Having obtained the rank of captain in July 1890, in January 1894 he was entrusted with command of the ironclad Lepanto, which he held until March 1896, and from February 1897 to June 1898 he commanded the battleship Sicilia.

In July 1898 he was awarded the title of Knight of the Military Order of Savoy for his support to Vice Admiral Canevaro, commander in chief of the international squadron that intervened in Crete. In the same month he was appointed chief of the General Staff Office, and in August he was promoted to rear admiral. From 1 March 1901 until the same date the following year he was superior commander of the Royal Maritime Crew Corps.

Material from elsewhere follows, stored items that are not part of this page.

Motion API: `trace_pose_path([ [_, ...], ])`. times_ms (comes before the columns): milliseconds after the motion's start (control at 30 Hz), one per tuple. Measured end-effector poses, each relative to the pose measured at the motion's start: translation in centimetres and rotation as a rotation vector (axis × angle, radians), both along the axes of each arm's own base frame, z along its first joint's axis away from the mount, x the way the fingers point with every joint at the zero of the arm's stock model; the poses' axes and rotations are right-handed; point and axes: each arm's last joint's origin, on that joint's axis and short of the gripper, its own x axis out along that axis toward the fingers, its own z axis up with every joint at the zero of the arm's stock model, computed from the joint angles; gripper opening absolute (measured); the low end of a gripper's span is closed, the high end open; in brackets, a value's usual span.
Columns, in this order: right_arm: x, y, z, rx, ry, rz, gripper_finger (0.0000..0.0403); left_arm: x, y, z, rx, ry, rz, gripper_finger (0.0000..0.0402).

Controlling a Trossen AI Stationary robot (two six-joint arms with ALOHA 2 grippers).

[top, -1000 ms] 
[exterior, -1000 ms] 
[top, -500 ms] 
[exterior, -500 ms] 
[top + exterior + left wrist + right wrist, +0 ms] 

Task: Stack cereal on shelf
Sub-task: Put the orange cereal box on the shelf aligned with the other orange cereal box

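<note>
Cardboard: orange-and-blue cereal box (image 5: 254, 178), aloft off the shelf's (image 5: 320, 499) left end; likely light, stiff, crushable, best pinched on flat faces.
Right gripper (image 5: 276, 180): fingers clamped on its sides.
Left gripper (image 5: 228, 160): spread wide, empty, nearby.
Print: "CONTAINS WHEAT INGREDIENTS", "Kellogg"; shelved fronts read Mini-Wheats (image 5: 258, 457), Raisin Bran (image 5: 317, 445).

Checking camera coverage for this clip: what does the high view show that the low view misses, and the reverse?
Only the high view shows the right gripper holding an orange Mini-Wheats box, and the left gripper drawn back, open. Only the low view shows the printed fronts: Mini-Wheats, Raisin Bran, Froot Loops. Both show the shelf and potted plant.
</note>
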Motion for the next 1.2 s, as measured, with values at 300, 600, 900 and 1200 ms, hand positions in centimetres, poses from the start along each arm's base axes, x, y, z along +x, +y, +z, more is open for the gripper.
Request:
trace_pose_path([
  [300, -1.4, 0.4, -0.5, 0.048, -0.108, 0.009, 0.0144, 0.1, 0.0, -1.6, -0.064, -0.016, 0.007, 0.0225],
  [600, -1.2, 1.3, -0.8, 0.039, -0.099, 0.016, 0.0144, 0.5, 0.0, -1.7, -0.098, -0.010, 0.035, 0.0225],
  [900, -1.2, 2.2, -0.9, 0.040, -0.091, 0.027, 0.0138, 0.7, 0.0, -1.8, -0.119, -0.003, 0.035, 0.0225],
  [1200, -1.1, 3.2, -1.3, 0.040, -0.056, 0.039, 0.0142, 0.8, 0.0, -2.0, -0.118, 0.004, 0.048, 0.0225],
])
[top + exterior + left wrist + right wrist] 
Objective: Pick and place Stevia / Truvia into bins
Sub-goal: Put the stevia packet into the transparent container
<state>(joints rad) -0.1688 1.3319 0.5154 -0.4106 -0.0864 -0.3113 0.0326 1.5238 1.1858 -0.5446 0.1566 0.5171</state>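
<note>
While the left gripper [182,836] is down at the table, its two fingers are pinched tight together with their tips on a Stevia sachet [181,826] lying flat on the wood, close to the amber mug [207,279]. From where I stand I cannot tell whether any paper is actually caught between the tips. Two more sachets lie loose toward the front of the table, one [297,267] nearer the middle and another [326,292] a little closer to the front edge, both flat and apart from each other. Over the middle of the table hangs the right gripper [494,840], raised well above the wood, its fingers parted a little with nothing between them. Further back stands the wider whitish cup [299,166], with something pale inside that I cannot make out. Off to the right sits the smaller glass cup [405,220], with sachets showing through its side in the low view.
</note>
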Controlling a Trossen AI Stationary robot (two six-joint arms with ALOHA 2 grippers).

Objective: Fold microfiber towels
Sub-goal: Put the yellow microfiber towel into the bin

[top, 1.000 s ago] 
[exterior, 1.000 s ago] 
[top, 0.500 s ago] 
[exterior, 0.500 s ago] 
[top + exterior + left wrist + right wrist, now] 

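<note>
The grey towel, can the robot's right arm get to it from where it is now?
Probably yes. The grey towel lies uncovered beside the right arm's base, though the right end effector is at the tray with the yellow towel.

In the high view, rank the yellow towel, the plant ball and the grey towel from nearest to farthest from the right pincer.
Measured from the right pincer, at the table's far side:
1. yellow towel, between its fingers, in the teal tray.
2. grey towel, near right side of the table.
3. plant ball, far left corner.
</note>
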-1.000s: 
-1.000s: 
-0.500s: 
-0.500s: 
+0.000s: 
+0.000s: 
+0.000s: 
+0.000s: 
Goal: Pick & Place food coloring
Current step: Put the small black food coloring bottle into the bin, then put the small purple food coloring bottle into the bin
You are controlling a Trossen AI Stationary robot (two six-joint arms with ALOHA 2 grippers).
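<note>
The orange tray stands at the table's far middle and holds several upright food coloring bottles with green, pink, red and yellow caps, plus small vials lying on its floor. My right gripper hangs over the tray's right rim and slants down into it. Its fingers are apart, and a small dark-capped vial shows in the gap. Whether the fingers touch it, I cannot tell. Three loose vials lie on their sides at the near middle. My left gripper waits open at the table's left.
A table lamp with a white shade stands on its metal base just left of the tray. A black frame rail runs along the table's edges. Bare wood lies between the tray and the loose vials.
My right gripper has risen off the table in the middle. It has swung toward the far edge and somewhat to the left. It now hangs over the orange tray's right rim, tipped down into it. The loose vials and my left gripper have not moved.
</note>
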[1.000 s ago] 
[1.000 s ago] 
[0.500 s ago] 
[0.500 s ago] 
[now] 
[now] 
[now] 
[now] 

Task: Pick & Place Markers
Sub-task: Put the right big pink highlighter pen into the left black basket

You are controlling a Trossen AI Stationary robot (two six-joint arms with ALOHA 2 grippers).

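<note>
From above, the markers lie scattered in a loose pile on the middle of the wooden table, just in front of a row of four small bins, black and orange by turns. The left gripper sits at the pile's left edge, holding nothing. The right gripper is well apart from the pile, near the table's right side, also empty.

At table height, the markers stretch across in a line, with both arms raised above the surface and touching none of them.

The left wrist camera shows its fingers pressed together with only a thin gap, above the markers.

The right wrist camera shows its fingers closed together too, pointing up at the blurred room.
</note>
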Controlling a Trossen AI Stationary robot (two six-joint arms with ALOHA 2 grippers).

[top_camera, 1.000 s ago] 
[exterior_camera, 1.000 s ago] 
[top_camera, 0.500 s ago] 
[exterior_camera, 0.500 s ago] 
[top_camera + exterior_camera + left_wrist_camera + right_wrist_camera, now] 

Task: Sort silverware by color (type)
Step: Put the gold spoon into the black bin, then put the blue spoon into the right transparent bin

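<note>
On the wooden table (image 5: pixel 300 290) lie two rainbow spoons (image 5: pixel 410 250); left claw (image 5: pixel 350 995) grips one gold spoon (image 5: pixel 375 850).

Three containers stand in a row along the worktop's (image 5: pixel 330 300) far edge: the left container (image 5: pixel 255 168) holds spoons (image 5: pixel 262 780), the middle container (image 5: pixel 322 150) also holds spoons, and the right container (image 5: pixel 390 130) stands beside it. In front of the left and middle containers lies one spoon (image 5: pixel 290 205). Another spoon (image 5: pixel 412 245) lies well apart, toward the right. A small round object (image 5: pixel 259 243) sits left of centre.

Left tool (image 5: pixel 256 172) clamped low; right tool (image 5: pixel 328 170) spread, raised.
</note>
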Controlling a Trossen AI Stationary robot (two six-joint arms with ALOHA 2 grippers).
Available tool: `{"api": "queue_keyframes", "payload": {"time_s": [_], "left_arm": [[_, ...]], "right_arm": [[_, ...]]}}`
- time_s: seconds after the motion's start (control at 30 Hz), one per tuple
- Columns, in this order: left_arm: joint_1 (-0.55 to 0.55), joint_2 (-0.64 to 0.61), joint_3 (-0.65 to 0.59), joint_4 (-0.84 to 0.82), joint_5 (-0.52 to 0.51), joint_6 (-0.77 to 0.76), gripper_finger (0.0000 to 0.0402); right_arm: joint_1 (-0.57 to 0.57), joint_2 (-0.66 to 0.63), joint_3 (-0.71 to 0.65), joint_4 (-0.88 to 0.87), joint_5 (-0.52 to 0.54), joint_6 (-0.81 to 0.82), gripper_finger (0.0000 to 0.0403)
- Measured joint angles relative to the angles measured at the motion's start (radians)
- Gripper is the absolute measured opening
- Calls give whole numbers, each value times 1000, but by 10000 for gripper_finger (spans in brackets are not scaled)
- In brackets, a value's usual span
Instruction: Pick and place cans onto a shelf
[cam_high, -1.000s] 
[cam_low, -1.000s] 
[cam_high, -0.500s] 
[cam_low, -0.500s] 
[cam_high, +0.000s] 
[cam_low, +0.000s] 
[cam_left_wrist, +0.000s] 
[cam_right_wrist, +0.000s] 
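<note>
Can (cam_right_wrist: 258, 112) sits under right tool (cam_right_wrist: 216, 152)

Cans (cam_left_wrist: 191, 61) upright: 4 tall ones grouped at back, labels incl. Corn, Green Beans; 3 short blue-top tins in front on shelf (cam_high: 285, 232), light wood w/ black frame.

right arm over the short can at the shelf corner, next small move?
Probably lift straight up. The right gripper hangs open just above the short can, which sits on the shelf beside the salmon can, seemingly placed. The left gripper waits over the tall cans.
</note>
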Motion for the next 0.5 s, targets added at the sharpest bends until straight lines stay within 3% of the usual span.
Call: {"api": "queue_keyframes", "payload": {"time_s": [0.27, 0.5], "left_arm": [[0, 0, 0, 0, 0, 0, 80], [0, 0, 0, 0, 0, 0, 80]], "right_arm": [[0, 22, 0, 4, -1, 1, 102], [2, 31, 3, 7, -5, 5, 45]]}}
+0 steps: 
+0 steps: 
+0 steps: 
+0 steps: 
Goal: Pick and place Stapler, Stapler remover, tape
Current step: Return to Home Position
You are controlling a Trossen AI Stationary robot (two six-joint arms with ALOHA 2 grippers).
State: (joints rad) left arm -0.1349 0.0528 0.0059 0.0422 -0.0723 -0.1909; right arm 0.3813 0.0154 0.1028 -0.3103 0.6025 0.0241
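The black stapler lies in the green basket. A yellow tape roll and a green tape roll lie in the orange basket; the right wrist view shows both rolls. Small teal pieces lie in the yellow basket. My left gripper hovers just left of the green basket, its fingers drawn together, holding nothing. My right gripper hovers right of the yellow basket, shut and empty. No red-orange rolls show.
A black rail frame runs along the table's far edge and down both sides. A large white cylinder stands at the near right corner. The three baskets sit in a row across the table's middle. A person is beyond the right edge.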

Assigned to command the Far East naval division, in March 1903 took command of the armored cruiser Vettor Pisani. While sailing towards China, Mirabello was ordered to investigate events in the Sultanate of Obbia following the operations conducted there by British troops, to install the new sultan Ali Yusuf Kenadid and to deliver a large number of weapons to him. Having carried out this mission, Mirabello continued on to the Far East.

==Ministerial career==
While Mirabello was in the Far East he received a proposal for him to become Minister of the Navy in the second Giolitti government. The rationale was that he had never been involved in politics, and was considered to have the necessary integrity and impartiality to restore public confidence after the accusations of corruption levelled against the previous minister, Giovanni Bettolo. Mirabello agreed to serve and returned to Italy. On 3 November he took up his post and five days later he was appointed senator.

Mirabello went about his work as a minister in a way that commanded the confidence of his political opponents and the public. Thus just 18 months after he took office, in July 1905, parliament voted 132 million lire in extraordinary funds for naval construction with a further 24 million for munitions and torpedoes. Victor Emmanuel III regarded him so highly that he retained his services for five uninterrupted years in five successive cabinets. Before Mussolini took power in 1922, the only Navy Minister of the Kingdom of Italy who served longer than Mirabello was Benedetto Brin (1884-91).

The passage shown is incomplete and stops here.